It’s Cybersecurity Awareness Month! October is that special time of year that combines scary spiders with Scattered Spider and serves as an excellent reminder to take time to assess and improve the cybersecurity posture of your organization. LastPass will be providing a series of content to highlight threats and best practices over the course of the month, including webinars and other LastPass Labs blog posts, which starts with the threat posed by shadow IT within your organization.
What is Shadow IT?
Shadow IT is any software, service, device, or hardware used by employees without the knowledge or approval of IT teams. Software-as-a-service (SaaS) solutions are a popular example: staff frustrated with existing collaboration or connectivity tools may seek out free online alternatives that help streamline their workflow. In some cases, they don't consider the impact of outside applications on internal networks or data protection practices and simply forget to inform IT. In other instances, employees purposefully avoid informing IT so they can keep using the application of their choice. According to recent survey data, 57% of small and midsize businesses (SMBs) have discovered shadow IT deployments on their network; 76% of SMBs said these deployments posed "moderate to severe" cybersecurity threats.
Of note, the use of shadow IT is rarely driven by malice. Rather, it is most often associated with employees seeking to work more efficiently, leading them to adopt or leverage technologies not approved by their company’s IT department, and not realizing the risk they are creating for their company.
What Threats Does Shadow IT Pose?
While shadow IT is frequently associated with well-intentioned efforts to improve efficiency, the use of these technologies introduces vulnerabilities across several fronts. Let’s take a look at a few of the most serious threats associated with the use of unapproved IT:
- Lack of Visibility: Perhaps the most obvious issue with shadow IT is that you can’t protect what you don’t know you have within your network. Applications and other shadow IT leveraged by employees create pockets of unprotected infrastructure that IT departments can’t monitor and defend. Further, shadow IT may have unpatched and/or unknown vulnerabilities the employee may not be monitoring for and remediating. This fundamentally creates a potentially disastrous combination of a supply chain/third-party risk and an exposed vulnerability. It’s like having a back door into your network that’s not locked.
- Expanded Attack Surface: Implicit with the lack of visibility in the use of shadow IT is the inherent expansion of an organization’s attack surface. Every application, software, or device introduced into your company’s network presents another way an attacker could steal data or otherwise degrade or disrupt operations. Combine this with the above-mentioned lack of visibility by your IT department and this expanded attack surface can lead to a potential cyber attack your organization can’t see coming.

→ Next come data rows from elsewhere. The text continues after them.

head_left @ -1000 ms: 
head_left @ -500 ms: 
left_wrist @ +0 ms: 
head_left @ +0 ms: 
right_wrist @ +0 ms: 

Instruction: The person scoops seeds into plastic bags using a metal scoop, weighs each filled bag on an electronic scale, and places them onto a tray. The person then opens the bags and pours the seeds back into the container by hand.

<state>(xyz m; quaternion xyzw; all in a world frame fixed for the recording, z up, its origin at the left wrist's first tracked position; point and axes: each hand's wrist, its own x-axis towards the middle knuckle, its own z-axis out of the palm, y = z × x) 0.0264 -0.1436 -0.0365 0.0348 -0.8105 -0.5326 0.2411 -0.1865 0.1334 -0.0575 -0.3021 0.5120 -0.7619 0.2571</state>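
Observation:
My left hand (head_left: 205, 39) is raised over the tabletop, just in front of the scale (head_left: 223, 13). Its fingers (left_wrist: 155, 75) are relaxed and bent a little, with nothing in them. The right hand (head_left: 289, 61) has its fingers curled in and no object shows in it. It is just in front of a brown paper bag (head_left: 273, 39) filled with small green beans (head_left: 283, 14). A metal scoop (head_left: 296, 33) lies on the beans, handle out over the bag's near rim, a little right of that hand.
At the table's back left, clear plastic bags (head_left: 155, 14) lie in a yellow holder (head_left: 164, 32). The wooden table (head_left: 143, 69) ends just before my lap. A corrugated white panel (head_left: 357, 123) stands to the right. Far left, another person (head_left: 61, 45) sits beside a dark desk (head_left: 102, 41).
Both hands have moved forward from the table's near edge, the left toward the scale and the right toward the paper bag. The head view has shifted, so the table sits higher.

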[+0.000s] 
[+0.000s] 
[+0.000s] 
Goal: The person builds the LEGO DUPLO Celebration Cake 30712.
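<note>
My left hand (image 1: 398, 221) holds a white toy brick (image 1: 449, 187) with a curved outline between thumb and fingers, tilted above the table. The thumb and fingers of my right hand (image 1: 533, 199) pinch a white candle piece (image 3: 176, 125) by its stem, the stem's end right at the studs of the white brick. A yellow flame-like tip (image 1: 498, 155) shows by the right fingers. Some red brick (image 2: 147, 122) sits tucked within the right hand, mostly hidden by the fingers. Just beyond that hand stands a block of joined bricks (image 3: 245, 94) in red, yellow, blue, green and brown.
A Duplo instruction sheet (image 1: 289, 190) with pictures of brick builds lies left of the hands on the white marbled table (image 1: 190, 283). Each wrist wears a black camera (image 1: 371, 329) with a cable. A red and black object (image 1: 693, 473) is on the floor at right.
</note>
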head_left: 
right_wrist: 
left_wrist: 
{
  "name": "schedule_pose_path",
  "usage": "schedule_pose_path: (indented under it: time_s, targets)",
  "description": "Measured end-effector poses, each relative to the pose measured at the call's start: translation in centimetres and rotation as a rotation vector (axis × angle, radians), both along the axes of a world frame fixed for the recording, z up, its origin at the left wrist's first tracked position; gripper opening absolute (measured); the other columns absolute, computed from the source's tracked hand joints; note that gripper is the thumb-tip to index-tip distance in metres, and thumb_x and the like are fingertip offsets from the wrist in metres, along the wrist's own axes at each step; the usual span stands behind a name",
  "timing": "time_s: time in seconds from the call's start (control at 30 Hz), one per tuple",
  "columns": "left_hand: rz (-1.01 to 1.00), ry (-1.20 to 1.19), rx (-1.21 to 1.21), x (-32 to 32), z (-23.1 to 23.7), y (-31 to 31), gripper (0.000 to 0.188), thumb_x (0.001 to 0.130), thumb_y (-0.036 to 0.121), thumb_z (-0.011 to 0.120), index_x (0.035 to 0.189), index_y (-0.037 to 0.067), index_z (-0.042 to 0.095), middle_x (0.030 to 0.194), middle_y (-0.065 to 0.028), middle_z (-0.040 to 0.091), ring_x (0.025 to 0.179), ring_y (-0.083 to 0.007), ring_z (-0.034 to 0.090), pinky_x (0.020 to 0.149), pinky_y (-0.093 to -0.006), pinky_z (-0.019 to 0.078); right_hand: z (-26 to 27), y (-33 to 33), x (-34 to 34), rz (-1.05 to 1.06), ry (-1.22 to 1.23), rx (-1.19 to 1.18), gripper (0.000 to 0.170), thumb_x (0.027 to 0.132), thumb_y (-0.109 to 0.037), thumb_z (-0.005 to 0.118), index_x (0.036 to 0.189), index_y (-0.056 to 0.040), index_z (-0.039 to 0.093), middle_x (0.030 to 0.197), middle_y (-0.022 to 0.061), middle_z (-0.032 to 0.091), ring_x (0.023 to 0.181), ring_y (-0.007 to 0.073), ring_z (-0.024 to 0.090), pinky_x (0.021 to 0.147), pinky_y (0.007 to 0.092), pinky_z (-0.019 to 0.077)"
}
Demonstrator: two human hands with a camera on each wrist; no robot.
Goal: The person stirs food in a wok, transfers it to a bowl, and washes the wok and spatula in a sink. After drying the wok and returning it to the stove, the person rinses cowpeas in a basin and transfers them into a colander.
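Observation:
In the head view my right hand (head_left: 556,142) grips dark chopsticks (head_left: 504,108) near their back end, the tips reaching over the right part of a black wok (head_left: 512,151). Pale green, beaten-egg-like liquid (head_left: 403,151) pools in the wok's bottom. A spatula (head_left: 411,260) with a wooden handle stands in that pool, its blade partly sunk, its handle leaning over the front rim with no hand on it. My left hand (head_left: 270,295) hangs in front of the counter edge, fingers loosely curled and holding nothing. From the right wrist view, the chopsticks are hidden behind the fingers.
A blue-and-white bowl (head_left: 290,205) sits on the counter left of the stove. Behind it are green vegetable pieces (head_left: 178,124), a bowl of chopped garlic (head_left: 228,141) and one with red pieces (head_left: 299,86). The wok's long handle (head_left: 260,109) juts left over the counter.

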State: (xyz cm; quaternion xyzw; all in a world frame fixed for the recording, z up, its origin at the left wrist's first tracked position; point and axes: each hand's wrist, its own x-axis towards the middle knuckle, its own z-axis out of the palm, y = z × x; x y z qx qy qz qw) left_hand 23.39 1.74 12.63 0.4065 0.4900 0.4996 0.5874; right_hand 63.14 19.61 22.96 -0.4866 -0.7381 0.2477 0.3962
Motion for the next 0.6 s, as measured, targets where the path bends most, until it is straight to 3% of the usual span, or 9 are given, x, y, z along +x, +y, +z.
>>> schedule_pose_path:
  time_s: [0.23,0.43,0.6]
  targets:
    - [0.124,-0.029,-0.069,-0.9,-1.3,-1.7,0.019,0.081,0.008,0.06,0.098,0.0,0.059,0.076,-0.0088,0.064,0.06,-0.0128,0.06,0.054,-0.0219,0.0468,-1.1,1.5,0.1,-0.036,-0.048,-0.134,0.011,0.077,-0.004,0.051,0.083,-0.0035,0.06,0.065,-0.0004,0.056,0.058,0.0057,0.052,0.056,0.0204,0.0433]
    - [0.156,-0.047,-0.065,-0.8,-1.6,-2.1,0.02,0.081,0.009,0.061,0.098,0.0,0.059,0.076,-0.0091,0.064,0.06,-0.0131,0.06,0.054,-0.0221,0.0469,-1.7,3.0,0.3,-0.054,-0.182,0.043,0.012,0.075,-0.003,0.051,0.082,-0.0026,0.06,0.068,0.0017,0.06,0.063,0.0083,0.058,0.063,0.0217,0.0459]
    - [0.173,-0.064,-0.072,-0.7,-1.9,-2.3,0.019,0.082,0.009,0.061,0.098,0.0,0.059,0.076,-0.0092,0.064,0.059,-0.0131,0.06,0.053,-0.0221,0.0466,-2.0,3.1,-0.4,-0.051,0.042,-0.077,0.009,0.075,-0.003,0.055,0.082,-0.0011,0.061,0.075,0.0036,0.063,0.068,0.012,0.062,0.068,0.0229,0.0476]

- Data Loss: Many instances of shadow IT involves the use of personal emails to transfer data or conduct business conversations. Other instances include the use of open-source tools in support of development operations or other more technical functions. Irrespective of its function, shadow IT tools may result in the storage of sensitive company data or customer personal information outside company infrastructure, which presents an increased risk of data theft, data loss, or other unintended exposures.
What Can Be Done?
While shadow IT may offer some tempting benefits, particularly around the increase in efficiencies, the risks inadvertently introduced into your organization’s network can outweigh the benefits. Strong IT policies the prevent the download and use of non-approved technologies are critical, as is network monitoring for the use of shadow IT. This monitoring can be done via logs, endpoint agents, or even the use of password managers that can provide insight into unexpected or unauthorized accounts. An open-door IT culture allows for frank discussions between users and the IT department regarding the potential need for external applications or other tools, which allows for a team-driven approach for technology adoption that allows for the institution of appropriate and necessary security and monitoring measures. Combining the best intentions that often drive shadow IT adoption with the security and monitoring protections your IT and Security departments provide through open discussions and partnership allows you to continue to innovate and improve efficiency while still staying safe!